(Assignment) Beginning with the line that contains "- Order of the" in the material below, print each line exactly until the line that contains "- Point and" has been printed, then stop.

[[ Entries supplied open ]]

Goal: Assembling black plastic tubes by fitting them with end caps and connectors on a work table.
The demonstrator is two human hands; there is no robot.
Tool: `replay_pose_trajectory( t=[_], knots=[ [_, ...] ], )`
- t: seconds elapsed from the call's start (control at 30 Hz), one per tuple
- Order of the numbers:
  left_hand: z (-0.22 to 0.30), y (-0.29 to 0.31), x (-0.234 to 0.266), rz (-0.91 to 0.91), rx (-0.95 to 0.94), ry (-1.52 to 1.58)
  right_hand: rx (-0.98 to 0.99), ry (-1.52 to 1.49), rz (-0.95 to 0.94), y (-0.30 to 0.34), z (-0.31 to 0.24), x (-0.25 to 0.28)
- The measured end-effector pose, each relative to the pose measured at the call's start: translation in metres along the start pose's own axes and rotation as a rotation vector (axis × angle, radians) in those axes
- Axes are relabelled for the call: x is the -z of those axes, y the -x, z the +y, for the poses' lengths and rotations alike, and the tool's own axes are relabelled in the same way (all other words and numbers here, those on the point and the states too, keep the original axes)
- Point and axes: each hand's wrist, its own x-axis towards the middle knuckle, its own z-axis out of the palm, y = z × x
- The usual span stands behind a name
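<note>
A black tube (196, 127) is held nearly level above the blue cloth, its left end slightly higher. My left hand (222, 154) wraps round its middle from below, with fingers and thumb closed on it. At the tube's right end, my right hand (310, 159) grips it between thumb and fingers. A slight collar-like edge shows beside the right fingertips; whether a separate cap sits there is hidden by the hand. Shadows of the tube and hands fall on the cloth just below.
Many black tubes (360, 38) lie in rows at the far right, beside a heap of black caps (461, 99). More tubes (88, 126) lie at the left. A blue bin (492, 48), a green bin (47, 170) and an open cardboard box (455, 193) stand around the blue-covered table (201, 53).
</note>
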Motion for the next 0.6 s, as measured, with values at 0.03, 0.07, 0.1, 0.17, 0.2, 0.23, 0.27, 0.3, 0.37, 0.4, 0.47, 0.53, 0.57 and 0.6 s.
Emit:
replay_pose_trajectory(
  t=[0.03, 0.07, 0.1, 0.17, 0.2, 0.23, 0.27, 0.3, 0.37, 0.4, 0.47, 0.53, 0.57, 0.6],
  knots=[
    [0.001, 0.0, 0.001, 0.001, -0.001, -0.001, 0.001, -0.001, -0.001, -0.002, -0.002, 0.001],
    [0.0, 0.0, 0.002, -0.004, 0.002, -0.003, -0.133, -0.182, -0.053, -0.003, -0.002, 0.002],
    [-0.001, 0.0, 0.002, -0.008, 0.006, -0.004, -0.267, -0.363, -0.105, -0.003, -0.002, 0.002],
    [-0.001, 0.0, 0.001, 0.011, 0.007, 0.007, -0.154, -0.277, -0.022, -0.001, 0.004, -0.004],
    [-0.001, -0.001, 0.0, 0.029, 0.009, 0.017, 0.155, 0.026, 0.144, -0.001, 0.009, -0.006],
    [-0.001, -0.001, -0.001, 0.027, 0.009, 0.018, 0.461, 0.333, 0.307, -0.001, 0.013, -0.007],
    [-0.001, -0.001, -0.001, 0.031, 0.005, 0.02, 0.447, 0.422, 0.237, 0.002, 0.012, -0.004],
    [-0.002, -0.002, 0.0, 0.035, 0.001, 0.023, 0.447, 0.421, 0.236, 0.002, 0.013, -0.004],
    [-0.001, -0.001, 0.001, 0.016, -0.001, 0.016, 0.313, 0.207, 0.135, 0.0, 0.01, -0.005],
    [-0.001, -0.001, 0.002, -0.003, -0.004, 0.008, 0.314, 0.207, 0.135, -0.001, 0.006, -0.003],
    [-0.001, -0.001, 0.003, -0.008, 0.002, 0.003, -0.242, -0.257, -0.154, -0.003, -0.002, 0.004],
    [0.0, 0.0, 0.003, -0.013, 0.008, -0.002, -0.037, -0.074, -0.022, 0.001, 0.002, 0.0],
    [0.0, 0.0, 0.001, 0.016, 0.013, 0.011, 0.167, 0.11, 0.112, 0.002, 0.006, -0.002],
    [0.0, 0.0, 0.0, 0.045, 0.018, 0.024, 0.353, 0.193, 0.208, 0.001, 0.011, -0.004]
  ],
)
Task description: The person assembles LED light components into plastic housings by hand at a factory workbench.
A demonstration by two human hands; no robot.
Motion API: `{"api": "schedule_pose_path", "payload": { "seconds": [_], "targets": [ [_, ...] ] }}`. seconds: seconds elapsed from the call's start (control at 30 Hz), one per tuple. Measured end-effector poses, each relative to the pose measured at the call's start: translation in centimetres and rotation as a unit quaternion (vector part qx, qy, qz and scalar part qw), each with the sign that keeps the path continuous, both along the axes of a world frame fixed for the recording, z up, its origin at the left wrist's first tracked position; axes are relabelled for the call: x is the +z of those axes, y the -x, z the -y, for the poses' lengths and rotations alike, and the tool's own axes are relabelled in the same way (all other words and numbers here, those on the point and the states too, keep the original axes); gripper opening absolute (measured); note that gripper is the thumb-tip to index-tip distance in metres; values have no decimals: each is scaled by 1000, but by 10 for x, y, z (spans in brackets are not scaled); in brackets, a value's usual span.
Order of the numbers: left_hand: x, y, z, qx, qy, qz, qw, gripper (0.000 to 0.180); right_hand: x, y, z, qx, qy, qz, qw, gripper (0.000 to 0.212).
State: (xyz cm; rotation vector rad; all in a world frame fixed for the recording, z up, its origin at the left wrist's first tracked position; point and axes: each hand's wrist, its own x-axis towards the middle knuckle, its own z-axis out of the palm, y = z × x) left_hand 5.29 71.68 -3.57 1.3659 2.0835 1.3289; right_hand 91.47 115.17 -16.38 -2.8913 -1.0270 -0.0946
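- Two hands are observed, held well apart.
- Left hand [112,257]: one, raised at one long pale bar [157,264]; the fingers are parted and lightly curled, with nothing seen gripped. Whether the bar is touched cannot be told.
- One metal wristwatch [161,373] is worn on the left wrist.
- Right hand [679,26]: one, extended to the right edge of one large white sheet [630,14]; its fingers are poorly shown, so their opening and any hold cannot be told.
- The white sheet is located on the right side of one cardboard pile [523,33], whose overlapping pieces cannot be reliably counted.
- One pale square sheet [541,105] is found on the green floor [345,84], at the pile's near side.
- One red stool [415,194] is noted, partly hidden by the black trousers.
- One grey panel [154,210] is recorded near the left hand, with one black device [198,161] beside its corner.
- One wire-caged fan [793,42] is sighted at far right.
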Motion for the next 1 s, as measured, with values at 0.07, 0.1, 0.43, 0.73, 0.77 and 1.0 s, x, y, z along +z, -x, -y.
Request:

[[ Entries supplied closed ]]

(Response area)
- Order of the numbers:
  left_hand: z (-0.22 to 0.30), y (-0.29 to 0.31), x (-0.234 to 0.266), rz (-0.91 to 0.91), rx (-0.95 to 0.94), ry (-1.52 to 1.58)
  right_hand: rx (-0.98 to 0.99), ry (-1.52 to 1.49), rz (-0.95 to 0.94), y (-0.30 to 0.34), z (-0.31 to 0.24), x (-0.25 to 0.28)
- The measured end-effector pose, each relative to the pose measured at the call's start: translation in metres along the start pose's own axes and rotation as a rotation vector (axis × angle, radians) in those axes
- Axes are relabelled for the call: x is the -z of those axes, y the -x, z the +y, for the poses' lengths and rotations alike, and the tool's own axes are relabelled in the same way (all other words and numbers here, those on the point and the states too, keep the original axes)
- Point and axes: each hand's wrist, its own x-axis towards the middle knuckle, its own z-axis out of the palm, y = z × x

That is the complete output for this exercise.